Tu sia lodato, mio Signore,

per la sorella acqua,

la quale è molto utile e umile e preziosa e pura.

Tu sia lodato, mio Signore,

per il fratello fuoco,

per mezzo del quale illumini la notte:

ed egli e bello e portatore di gioia e gagliardo e forte.

Tu sia lodato, mio Signore,

per la nostra sorella madre terra,


che ci alleva e ci alimenta,


e produce frutti diversi con fiori variopinti e tutta la vegetazione.


Tu sia lodato, mio Signore,


per quelli che perdonano


per il tuo amore e sostengono la malattia e ogni affanno.

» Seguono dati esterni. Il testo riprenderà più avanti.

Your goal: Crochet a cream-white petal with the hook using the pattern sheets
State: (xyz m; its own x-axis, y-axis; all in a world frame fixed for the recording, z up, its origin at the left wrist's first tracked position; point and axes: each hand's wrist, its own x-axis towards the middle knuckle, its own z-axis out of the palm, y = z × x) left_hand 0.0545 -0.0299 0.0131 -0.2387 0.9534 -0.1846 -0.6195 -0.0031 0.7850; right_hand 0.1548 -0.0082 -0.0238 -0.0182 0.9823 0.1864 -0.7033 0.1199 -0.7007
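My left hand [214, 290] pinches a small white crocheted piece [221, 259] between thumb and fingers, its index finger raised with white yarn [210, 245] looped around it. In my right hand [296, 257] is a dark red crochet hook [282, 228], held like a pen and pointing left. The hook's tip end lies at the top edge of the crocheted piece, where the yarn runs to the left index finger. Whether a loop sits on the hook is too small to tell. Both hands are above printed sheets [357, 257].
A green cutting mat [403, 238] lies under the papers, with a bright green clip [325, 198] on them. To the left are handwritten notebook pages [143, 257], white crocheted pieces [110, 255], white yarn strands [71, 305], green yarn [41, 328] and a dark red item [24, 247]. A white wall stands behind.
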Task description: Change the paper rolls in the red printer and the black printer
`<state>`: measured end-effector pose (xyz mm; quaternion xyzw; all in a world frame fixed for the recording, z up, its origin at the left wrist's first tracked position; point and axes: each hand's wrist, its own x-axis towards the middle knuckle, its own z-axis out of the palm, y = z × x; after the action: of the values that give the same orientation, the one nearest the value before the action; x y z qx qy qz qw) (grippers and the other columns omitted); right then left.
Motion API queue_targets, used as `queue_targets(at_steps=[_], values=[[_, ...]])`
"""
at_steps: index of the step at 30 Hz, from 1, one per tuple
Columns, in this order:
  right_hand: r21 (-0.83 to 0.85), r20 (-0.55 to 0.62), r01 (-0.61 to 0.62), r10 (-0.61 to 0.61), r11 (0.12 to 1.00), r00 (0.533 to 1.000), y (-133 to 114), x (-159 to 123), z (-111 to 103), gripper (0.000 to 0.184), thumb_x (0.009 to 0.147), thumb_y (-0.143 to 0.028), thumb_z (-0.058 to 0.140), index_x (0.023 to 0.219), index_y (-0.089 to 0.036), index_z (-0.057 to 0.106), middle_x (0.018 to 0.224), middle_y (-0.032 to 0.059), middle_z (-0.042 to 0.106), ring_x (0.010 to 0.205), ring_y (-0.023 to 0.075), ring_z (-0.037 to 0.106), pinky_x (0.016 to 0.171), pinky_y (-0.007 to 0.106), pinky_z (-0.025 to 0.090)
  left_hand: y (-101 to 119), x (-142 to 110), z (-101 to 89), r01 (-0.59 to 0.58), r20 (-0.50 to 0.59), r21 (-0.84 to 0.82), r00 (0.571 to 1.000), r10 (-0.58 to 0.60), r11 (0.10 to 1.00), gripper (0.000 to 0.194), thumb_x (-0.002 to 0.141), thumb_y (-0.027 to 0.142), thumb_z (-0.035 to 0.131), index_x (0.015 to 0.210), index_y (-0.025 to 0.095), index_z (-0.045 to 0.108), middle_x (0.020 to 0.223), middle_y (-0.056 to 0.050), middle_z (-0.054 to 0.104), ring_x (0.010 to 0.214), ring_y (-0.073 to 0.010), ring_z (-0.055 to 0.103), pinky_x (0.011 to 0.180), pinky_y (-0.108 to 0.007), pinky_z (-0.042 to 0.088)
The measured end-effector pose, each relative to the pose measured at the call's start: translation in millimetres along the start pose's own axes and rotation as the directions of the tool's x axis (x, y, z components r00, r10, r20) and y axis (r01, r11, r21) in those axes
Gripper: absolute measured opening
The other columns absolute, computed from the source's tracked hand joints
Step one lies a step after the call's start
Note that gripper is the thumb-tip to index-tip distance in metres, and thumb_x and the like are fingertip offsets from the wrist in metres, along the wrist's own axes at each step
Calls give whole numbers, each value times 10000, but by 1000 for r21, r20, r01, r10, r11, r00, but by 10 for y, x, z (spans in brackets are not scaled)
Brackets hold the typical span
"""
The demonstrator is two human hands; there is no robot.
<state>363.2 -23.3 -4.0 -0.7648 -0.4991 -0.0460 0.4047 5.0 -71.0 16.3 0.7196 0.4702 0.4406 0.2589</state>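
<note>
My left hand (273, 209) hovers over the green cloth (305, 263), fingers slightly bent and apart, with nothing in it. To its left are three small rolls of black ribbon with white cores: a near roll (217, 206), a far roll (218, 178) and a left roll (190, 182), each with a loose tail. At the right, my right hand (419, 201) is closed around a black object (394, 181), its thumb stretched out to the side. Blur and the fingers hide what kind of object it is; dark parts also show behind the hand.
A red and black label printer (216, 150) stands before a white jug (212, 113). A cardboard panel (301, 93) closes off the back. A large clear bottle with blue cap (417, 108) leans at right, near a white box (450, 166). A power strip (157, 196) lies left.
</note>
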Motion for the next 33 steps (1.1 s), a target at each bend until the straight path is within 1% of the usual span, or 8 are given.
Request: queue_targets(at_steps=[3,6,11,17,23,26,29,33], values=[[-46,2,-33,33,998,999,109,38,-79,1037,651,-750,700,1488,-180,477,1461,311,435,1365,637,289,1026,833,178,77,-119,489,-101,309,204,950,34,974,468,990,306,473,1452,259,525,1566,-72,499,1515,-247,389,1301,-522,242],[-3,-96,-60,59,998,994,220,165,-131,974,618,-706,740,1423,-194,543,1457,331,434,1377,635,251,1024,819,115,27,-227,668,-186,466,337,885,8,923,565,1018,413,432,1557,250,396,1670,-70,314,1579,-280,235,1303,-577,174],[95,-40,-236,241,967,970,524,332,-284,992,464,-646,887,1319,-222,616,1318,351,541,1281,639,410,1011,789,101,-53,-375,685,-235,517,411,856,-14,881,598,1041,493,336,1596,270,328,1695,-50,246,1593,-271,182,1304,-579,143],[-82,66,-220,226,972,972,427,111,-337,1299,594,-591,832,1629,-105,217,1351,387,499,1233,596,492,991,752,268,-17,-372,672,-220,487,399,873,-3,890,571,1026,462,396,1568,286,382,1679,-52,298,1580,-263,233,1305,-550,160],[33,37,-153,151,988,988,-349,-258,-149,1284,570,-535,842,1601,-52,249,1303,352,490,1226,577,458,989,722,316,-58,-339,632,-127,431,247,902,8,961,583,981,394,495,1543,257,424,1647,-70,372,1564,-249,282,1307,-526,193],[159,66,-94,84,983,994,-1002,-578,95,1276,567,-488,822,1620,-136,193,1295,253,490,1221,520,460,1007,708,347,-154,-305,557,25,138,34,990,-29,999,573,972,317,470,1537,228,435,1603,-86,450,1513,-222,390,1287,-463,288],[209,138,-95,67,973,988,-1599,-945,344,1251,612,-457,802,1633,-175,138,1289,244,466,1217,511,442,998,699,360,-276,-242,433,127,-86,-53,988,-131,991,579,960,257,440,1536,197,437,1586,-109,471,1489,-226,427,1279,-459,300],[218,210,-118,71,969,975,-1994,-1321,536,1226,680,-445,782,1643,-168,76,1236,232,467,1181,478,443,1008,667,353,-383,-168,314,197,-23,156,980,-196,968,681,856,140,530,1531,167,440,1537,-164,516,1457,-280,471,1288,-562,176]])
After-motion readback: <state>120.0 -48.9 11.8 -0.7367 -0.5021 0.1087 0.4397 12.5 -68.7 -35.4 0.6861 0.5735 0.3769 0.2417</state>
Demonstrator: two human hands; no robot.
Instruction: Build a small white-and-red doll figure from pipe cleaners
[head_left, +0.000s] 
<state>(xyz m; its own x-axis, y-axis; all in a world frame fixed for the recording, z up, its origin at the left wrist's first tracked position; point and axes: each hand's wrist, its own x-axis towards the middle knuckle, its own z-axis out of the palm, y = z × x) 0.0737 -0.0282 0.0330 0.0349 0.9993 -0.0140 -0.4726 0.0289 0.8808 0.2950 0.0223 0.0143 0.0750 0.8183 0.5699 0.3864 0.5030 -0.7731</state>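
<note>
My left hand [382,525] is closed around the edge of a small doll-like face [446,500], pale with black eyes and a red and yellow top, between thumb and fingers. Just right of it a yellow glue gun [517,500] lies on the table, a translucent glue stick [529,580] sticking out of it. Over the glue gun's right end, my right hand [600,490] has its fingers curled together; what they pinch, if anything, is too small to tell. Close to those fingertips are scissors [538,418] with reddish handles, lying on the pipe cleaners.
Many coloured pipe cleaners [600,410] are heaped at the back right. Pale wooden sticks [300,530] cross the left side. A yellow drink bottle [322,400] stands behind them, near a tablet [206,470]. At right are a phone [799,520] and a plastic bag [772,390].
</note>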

Beati quelli che li sosterranno in pace perchè da te,


o Altissimo,

saranno incoronati (in cielo).

Tu sia lodato, mio Signore,

per la morte del corpo, nostra sorella,

dalla quale nessun essere vivente può sfuggire:

guai a quelli che morranno in peccato mortale;

beati quelli che (la morte) troverà in grazia di Dio,

poichè la seconda morte (la dannazione divina) non li colpirà.

Lodate e benedite il mio Signore

e ringraziatelo e servitelo con grande umiltà.
Amen.


Altissimu, onnipotente,

bon Signore, tue so' le laude,

la gloria e l'honore et onne benedictione.

Ad te solo, Altissimo, se konfano,

et nullu homo ène dignu te mentovare.

Laudato sie, mi' Signore,

cum tucte le tue creature,

spetialmente messor lo frate sole,

lo qual'è iorno, et allumini noi per lui.

Et ellu è bellu e radiante cum grande splendore:

de te, Altissimo, porta significatione.

Laudato si', mi' Signore,

per sora luna e le stelle:

in celu l'ài formate clarite et pretiose et belle.

Laudato si', mi' Signore,

per frate vento et per aere et nubilo

et sereno et onne tempo,

per lo quale a le tue creature dài sustentamento.

Laudato si', mi' Signore, per sor'aqua,

la quale è multo utile et humile et pretiosa et casta.

Laudato si', mi' Signore, per frate focu,

per lo quale ennallumini la nocte:

ed ello è bello et iocundo et robustoso et forte.

Laudato si', mi' Signore, per sora nostra matre terra,

la quale ne sustenta et governa,

et produce diversi fructi con coloriti flori et herba.

Laudato si', mi' Signore,

per quelli ke perdonano per

lo tuo amore et sostengo infirmitate et tribulatione.

Beati quelli ke 'l sosterrano in pace, ka da te,

Altissimo,

sirano incoronati.

Laudato si', mi' Signore,

per sora nostra morte corporale,

da la quale nullu homo vivente pò skappare:

guai a cquelli ke morrano ne le peccata mortali;

beati quelli ke trovarà ne le tue sanctissime voluntati,

ka la morte secunda no 'l farrà male.

Laudate e benedicete mi' Signore

et rengratiate e serviateli cum grande humilitate.





Il Cantico delle Creature è un testo scritto in un italiano semplice

rivolto ad un pubblico popolare.

San Francesco con questo cantico di lode a Dio,

ricorda tutte le opere create dal Signore

iniziando dal Sole e la Luna, il bene più prezioso come l'acqua

che fa vivere tutti gli uomini e gli animali,

per continuare a lodare tutte le opere create da Dio

che ci fa vivere sulla Terra

la quale ci sostiene e ci alimenta

lodando sempre il Creatore per le Sue Opere.